Exercise aim: Copy the data that follows exactly, and include none of its images.
● ● ●
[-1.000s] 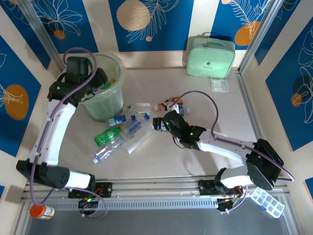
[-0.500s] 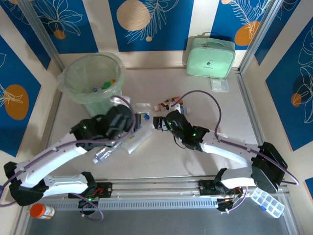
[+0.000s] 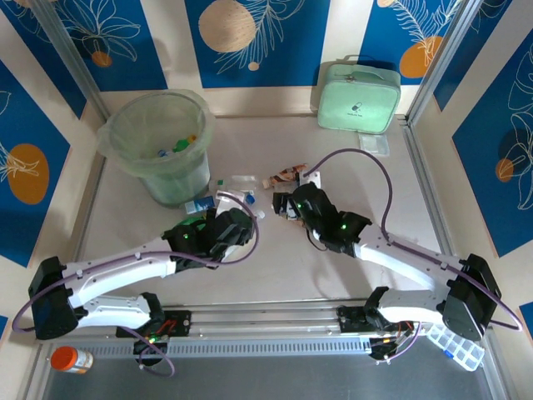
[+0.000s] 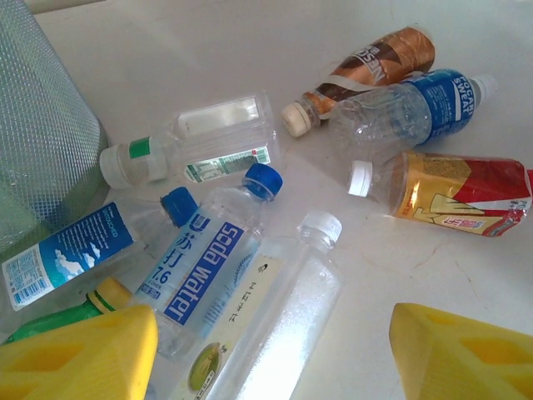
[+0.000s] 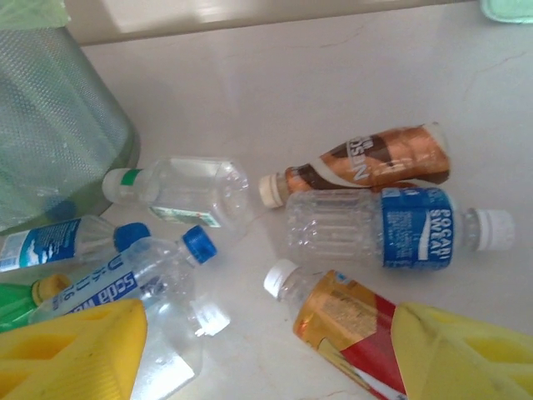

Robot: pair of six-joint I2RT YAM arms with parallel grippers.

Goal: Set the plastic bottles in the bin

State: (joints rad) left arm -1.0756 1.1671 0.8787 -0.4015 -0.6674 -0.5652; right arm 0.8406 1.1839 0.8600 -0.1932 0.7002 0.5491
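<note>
Several plastic bottles lie in a pile (image 3: 229,198) in front of the pale-green bin (image 3: 158,142). My left gripper (image 4: 275,358) hangs open over a clear white-capped bottle (image 4: 283,317), which lies between its yellow fingers (image 4: 75,354) beside a blue soda-water bottle (image 4: 204,267). My right gripper (image 5: 266,358) is open too, low over the table. A red-orange labelled bottle (image 5: 350,321) reaches under its right finger (image 5: 466,350). A Pocari bottle (image 5: 383,227) and a brown-labelled one (image 5: 366,158) lie beyond. In the top view the left gripper (image 3: 237,225) and right gripper (image 3: 287,204) face the pile from either side.
A mint-green zippered case (image 3: 358,97) stands at the back right, with a small clear packet (image 3: 374,144) in front of it. An orange-capped pill jar (image 3: 71,360) and a clear organiser box (image 3: 454,343) sit by the near rail. The bin's wall (image 4: 42,142) stands close on the left.
The left arm has swung from over the bin down to the bottle pile at mid-table. The right gripper has shifted slightly right and farther back.
</note>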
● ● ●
Written response:
[-1.000s] 
[-0.500s] 
[+0.000s] 
[+0.000s] 
[+0.000s] 

Robot: pair of six-joint I2RT YAM arms with parallel grippers.

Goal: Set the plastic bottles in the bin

State: (joints rad) left arm -1.0756 1.1671 0.8787 -0.4015 -0.6674 -0.5652; right arm 0.8406 1.1839 0.8600 -0.1932 0.7002 0.5491
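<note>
Several plastic bottles lie in a pile (image 3: 229,198) in front of the pale-green bin (image 3: 158,142). My left gripper (image 4: 275,358) hangs open over a clear white-capped bottle (image 4: 283,317), which lies between its yellow fingers (image 4: 75,354) beside a blue soda-water bottle (image 4: 204,267). My right gripper (image 5: 266,358) is open too, low over the table. A red-orange labelled bottle (image 5: 350,321) reaches under its right finger (image 5: 466,350). A Pocari bottle (image 5: 383,227) and a brown-labelled one (image 5: 366,158) lie beyond. In the top view the left gripper (image 3: 237,225) and right gripper (image 3: 287,204) face the pile from either side.
A mint-green zippered case (image 3: 358,97) stands at the back right, with a small clear packet (image 3: 374,144) in front of it. An orange-capped pill jar (image 3: 71,360) and a clear organiser box (image 3: 454,343) sit by the near rail. The bin's wall (image 4: 42,142) stands close on the left.
The left arm has swung from over the bin down to the bottle pile at mid-table. The right gripper has shifted slightly right and farther back.
</note>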

The exercise requires no further output.